Work instructions:
Take from the entries below the stretch from the line with "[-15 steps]" through the line with "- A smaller", and return it exactly, leaving the pictures out.

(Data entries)

◆ ◆ ◆ ◆

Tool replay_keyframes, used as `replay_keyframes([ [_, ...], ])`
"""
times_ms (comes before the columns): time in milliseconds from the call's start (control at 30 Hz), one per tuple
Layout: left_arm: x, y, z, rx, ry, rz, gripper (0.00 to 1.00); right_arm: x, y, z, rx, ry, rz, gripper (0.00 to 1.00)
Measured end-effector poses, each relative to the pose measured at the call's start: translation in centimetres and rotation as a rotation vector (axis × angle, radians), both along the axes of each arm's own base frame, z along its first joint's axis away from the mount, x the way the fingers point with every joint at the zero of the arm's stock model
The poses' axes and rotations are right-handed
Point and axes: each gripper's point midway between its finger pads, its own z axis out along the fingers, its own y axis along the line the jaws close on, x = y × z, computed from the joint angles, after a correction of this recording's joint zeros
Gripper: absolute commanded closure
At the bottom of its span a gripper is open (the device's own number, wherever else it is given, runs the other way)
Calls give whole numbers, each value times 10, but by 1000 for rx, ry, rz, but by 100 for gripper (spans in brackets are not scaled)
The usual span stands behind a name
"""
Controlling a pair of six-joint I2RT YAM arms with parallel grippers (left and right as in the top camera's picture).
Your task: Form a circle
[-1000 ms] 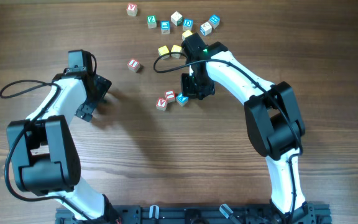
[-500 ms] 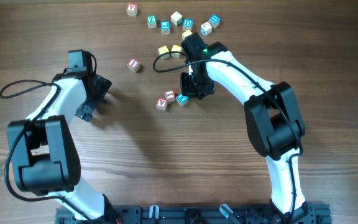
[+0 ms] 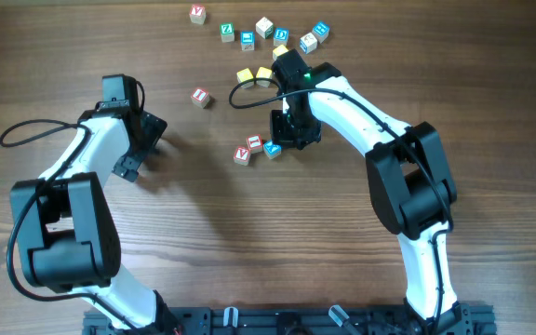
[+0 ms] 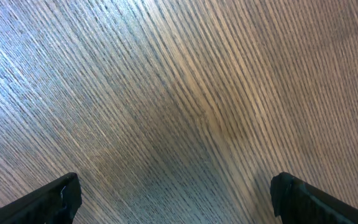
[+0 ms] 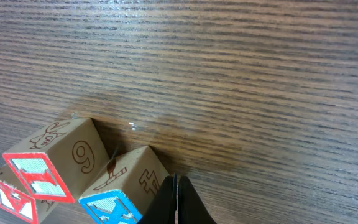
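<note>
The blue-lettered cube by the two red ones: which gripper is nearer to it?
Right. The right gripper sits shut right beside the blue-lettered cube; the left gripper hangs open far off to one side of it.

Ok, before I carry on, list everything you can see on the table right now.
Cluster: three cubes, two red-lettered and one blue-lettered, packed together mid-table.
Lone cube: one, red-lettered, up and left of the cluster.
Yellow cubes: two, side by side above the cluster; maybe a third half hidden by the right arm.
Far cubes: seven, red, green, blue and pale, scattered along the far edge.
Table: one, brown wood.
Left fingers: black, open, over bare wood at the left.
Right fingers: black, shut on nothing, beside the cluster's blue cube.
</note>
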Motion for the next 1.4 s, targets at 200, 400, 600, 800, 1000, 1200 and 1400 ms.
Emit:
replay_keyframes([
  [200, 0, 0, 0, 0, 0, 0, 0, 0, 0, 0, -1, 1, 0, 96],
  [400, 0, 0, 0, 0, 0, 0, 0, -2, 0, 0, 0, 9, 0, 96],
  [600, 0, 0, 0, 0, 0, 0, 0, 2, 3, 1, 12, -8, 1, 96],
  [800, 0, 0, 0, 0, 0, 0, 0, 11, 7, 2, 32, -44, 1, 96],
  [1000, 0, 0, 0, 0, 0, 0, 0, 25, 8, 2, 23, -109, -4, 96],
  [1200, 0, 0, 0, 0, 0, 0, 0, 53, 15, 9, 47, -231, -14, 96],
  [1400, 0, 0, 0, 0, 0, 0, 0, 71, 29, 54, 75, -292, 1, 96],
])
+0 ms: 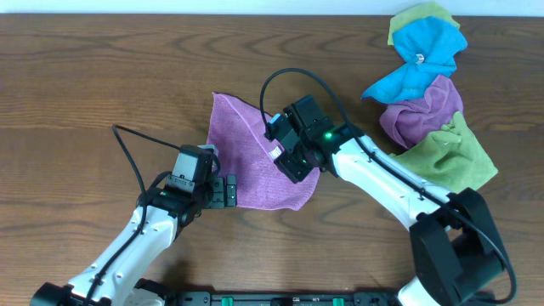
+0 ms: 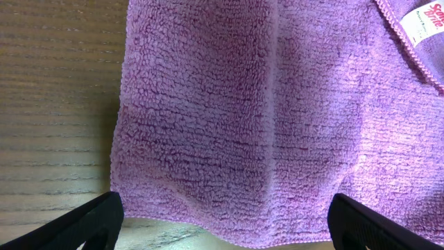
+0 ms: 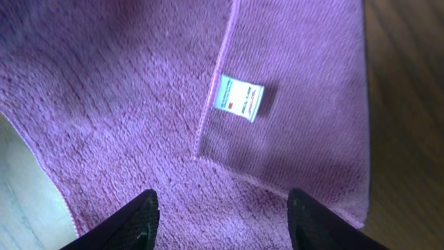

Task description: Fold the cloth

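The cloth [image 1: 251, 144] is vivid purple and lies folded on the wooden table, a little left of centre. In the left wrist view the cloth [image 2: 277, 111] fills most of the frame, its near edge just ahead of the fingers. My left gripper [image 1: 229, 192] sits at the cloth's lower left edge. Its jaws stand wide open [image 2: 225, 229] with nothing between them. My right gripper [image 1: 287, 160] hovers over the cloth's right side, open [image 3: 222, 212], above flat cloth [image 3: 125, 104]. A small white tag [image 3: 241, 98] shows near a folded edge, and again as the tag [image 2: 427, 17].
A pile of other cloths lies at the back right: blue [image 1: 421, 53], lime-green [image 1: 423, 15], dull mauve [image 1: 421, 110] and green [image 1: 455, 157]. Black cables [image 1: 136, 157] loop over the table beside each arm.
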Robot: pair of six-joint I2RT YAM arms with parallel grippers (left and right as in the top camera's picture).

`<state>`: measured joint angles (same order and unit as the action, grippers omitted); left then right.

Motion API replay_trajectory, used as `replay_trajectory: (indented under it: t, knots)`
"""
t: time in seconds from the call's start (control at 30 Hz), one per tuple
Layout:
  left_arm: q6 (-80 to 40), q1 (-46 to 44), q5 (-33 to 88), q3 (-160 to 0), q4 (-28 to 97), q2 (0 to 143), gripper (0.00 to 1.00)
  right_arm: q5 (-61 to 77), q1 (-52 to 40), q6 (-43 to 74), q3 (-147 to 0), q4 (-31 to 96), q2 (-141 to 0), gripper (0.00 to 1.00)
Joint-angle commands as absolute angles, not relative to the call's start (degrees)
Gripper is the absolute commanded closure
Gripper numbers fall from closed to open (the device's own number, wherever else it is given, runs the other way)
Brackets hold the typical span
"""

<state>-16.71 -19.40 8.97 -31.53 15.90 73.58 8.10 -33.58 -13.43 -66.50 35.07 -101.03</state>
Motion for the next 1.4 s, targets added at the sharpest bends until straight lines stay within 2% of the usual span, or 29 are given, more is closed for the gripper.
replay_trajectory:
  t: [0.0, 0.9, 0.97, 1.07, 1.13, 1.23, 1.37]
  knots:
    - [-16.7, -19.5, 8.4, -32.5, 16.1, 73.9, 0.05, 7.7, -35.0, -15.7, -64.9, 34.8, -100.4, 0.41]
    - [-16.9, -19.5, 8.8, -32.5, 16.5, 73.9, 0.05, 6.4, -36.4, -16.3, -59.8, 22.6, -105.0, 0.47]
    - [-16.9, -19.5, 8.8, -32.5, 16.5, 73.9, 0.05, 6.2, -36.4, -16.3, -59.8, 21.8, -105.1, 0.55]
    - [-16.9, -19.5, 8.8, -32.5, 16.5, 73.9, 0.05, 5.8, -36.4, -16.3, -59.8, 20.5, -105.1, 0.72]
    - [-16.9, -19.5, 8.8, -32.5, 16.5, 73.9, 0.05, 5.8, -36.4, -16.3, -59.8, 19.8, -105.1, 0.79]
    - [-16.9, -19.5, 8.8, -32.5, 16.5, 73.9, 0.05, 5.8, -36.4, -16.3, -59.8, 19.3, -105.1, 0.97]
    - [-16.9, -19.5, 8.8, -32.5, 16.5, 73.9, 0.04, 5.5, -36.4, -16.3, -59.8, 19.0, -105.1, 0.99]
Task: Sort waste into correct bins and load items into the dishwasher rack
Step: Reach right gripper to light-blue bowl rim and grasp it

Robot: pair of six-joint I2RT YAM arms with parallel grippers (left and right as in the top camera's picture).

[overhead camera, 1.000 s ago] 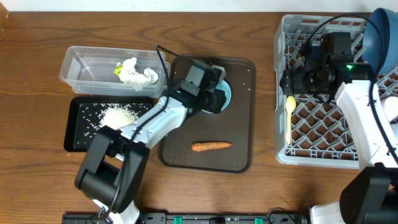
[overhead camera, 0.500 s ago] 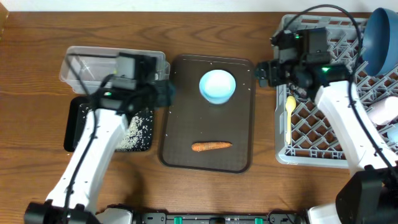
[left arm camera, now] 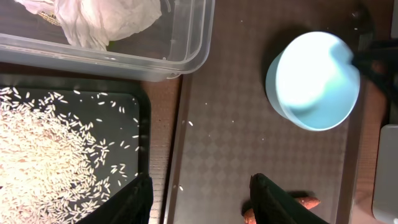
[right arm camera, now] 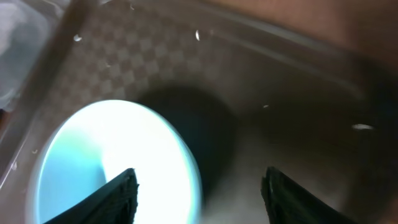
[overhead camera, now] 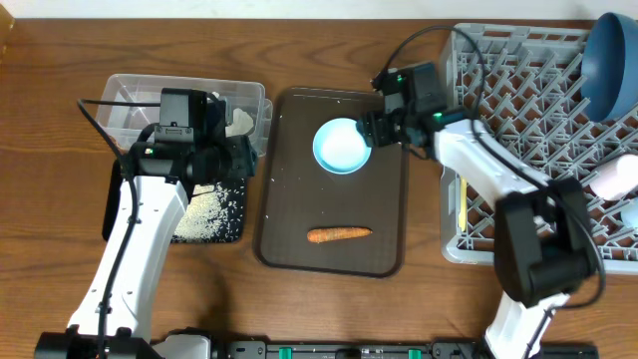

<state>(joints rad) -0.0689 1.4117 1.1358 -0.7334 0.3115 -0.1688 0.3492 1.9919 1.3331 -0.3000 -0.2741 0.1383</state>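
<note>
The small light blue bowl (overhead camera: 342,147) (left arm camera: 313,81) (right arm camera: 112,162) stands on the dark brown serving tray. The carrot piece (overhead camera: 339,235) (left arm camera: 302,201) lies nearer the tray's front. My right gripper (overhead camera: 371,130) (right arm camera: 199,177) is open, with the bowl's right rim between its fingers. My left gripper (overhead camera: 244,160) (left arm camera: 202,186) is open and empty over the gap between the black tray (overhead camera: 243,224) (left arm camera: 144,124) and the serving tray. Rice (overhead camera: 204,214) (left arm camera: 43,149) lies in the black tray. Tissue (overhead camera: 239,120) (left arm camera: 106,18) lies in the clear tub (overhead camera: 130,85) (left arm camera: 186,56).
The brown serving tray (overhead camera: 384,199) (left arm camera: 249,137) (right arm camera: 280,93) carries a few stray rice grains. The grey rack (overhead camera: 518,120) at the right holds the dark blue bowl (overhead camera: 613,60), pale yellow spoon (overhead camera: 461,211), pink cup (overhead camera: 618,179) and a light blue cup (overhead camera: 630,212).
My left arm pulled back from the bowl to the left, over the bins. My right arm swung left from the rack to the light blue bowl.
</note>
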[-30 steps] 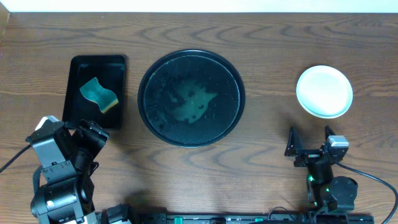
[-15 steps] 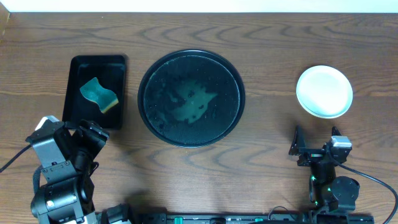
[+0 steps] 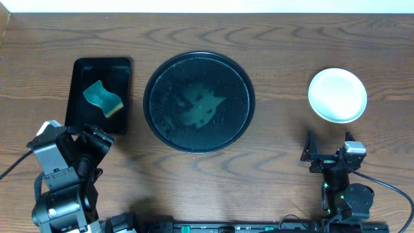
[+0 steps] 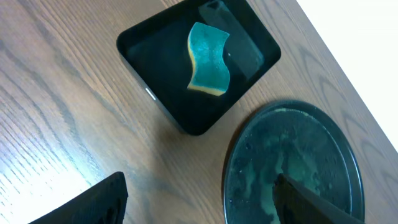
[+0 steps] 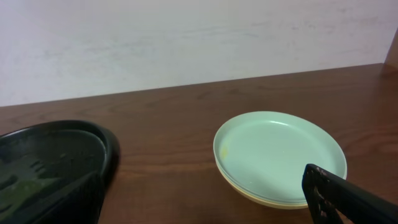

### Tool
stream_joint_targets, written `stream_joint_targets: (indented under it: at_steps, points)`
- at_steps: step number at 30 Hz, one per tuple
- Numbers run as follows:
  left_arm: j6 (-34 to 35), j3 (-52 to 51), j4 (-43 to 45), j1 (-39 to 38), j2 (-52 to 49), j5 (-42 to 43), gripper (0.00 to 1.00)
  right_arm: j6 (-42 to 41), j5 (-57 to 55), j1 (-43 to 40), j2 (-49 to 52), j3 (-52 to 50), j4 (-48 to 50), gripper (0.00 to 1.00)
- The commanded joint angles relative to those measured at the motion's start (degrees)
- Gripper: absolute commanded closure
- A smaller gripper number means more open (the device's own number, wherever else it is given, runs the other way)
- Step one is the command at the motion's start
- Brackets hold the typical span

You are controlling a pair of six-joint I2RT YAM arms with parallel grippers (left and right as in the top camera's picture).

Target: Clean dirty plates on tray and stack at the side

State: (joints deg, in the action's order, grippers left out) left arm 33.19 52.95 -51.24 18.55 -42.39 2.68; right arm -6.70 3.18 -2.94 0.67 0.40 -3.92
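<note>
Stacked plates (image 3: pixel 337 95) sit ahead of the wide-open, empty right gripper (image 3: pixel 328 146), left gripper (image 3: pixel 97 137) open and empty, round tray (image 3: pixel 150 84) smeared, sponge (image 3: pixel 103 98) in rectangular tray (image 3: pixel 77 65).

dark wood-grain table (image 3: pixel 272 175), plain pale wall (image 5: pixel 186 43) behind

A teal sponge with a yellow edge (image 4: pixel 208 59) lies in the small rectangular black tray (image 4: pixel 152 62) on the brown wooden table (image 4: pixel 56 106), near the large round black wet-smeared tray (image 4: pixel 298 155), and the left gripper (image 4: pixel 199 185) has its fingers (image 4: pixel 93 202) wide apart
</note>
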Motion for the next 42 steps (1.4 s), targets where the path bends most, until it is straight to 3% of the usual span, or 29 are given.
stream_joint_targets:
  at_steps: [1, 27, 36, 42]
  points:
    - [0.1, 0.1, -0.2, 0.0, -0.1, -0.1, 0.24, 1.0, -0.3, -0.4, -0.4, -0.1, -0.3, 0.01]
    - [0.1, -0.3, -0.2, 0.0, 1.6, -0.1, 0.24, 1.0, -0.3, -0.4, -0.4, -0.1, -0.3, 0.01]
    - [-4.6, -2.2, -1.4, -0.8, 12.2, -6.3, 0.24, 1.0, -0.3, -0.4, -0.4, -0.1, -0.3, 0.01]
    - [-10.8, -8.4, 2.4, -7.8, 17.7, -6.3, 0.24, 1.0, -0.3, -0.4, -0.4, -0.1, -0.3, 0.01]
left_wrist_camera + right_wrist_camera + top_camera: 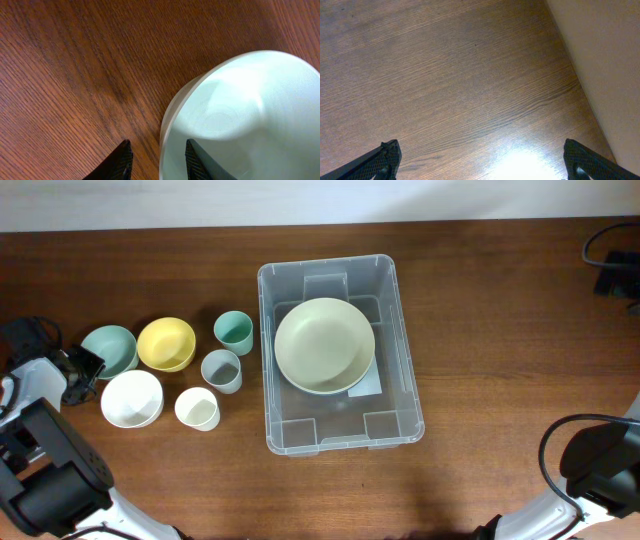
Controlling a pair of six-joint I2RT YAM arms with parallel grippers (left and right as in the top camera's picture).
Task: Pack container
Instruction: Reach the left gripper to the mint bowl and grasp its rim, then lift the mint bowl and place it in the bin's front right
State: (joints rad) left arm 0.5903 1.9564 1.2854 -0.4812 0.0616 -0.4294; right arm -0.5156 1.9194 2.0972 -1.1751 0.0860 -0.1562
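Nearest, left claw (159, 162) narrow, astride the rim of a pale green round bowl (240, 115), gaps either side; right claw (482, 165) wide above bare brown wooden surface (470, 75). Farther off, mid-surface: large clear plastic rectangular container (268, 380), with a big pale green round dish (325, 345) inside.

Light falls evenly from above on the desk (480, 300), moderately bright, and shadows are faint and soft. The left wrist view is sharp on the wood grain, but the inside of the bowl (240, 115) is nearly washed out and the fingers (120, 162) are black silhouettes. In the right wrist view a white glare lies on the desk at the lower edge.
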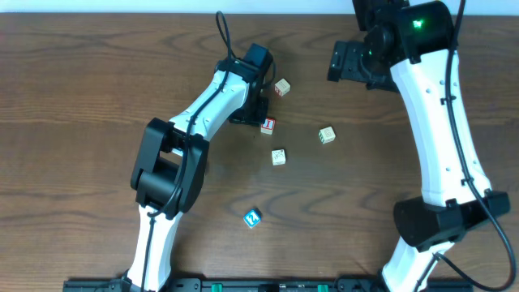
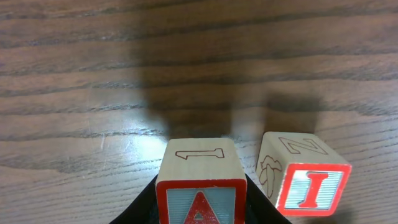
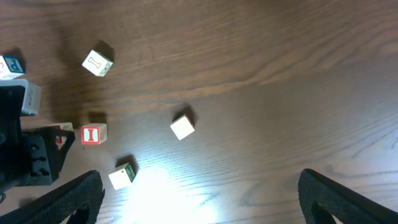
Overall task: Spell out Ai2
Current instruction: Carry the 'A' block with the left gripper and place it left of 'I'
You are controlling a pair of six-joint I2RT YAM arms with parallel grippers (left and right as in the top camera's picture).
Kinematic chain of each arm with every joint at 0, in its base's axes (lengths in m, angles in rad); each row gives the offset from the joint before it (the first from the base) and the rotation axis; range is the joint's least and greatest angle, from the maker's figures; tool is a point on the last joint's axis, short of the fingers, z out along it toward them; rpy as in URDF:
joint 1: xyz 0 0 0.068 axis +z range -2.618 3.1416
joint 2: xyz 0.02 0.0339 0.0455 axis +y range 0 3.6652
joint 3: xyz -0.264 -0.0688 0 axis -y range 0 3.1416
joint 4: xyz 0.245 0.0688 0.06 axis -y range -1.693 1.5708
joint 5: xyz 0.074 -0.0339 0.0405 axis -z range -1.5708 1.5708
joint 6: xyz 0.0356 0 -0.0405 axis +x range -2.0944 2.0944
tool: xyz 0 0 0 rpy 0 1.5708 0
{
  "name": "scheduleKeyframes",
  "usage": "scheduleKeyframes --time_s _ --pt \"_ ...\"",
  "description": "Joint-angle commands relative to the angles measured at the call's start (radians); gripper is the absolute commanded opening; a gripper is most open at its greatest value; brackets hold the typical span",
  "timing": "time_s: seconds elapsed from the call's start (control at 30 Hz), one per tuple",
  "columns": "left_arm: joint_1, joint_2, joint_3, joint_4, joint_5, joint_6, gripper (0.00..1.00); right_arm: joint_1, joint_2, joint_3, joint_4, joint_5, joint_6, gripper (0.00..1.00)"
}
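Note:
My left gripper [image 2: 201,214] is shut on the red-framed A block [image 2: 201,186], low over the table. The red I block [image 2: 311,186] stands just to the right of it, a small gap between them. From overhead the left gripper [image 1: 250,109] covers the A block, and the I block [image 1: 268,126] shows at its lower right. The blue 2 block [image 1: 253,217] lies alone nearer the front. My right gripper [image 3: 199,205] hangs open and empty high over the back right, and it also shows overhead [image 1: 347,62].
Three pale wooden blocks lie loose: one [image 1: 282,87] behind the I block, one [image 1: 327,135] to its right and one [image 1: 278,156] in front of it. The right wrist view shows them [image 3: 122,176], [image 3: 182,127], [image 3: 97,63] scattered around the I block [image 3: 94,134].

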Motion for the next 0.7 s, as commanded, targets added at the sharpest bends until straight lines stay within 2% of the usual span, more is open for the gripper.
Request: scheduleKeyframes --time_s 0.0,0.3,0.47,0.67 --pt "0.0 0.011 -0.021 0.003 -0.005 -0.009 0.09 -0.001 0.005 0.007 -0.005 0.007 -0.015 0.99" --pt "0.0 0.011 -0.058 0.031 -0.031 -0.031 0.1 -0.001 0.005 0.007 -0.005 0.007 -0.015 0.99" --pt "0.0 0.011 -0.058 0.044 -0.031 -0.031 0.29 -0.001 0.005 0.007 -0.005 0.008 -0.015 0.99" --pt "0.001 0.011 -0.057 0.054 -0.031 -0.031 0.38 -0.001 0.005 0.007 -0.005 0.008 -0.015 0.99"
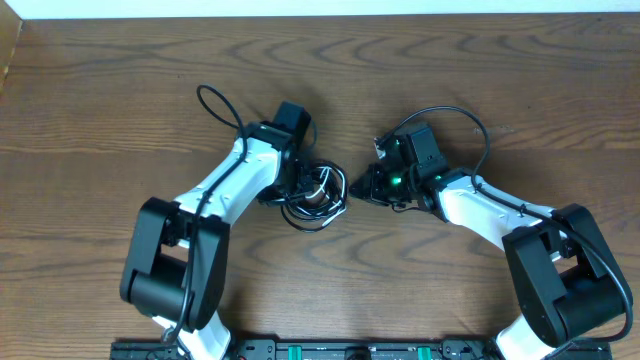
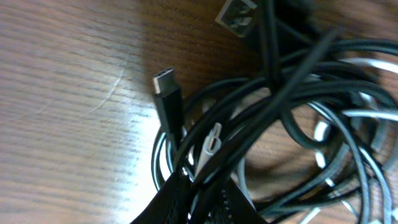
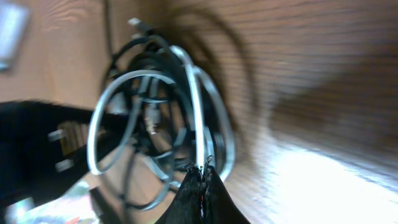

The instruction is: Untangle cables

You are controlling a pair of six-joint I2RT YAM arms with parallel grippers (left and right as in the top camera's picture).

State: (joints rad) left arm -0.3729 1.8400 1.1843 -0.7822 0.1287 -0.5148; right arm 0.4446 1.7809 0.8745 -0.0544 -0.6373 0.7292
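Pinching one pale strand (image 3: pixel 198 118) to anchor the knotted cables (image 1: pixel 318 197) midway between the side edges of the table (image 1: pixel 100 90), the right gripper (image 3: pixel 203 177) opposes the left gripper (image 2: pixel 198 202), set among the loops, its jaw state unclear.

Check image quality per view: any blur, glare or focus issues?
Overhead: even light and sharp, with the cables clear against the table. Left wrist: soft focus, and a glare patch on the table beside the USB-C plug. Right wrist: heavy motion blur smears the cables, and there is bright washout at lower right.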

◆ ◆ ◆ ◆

Written solution:
[-15 steps] 
[+0 steps] 
[+0 steps] 
[+0 steps] 

### Tool
stream_joint_targets, written `stream_joint_targets: (indented under it: at_steps, points)`
- at_steps: step number at 30 Hz, one per tuple
- Numbers run as follows:
  left_arm: j6 (-34 to 35), j3 (-52 to 51), j4 (-43 to 45), j1 (-39 to 38), j2 (-52 to 49), j5 (-42 to 43), gripper (0.00 to 1.00)
  right_arm: j6 (-42 to 41), j5 (-57 to 55), j1 (-43 to 40), j2 (-49 to 52), j3 (-52 to 50), j4 (-48 to 50), gripper (0.00 to 1.00)
- The commanded joint angles relative to those measured at the motion's start (degrees)
- Gripper: absolute commanded closure
- A smaller gripper number means more open (the device's own number, wherever else it is given, runs the other way)

The output is finished, and nothing else is needed.